### YOUR INSTRUCTIONS:
A single number is required: the count of lines in the records below that contain the word "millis".

(Source records)

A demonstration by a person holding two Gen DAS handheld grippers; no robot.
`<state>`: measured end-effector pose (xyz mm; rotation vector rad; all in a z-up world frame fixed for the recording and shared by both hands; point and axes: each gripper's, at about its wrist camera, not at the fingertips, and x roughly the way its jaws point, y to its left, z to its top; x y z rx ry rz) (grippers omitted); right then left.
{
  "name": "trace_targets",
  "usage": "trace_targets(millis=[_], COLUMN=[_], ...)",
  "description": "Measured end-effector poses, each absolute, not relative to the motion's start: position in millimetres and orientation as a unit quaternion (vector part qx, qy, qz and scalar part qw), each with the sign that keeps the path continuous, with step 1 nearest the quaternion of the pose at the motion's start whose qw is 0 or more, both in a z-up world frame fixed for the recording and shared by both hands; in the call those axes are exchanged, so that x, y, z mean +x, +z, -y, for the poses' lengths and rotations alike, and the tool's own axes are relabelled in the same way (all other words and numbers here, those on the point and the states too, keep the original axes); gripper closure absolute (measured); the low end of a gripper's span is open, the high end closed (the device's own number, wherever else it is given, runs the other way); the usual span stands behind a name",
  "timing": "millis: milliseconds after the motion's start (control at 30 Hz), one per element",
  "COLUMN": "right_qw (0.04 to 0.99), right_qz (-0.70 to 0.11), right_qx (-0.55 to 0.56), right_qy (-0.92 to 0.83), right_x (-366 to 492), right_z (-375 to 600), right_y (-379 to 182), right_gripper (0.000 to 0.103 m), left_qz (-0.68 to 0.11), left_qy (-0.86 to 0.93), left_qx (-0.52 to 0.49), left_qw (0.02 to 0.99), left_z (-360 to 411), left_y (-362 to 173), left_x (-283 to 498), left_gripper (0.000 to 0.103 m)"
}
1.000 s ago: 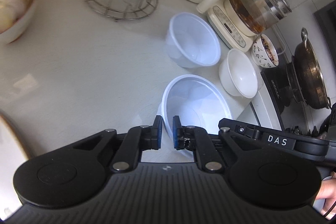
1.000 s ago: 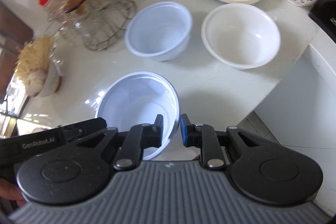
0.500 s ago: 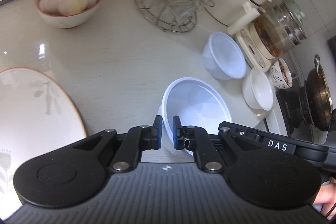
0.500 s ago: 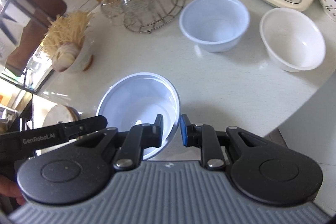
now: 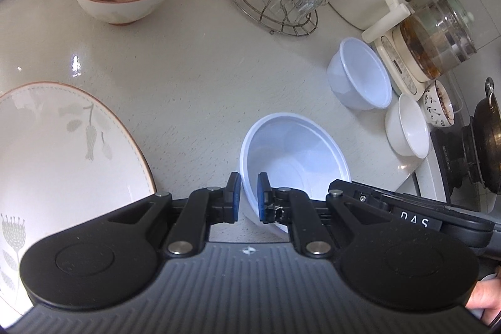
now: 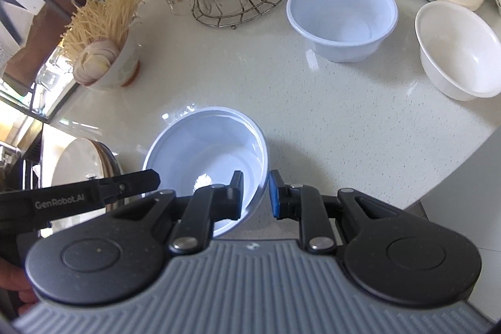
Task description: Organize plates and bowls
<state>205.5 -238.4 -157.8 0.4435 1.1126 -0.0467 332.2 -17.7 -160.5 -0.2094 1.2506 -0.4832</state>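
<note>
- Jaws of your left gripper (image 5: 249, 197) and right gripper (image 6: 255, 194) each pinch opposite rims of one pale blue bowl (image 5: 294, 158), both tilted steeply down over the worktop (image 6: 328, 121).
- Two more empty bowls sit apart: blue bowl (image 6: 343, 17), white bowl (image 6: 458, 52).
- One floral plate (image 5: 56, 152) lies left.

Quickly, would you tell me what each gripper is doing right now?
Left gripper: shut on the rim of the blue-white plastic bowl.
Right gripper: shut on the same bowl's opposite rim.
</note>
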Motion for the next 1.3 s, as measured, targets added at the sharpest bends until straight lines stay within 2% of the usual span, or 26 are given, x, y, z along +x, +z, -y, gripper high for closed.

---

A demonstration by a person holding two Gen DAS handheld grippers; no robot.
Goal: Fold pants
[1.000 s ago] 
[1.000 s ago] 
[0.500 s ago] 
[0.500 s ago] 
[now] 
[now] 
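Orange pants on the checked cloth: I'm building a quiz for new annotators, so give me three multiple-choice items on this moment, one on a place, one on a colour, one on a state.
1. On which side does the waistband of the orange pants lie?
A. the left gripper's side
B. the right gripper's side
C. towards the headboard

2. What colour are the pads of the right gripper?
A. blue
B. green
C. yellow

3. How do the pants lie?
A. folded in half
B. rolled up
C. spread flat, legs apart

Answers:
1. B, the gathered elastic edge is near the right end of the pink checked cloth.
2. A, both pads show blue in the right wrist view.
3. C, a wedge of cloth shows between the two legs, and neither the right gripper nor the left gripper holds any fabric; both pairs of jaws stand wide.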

### RESULT BELOW:
2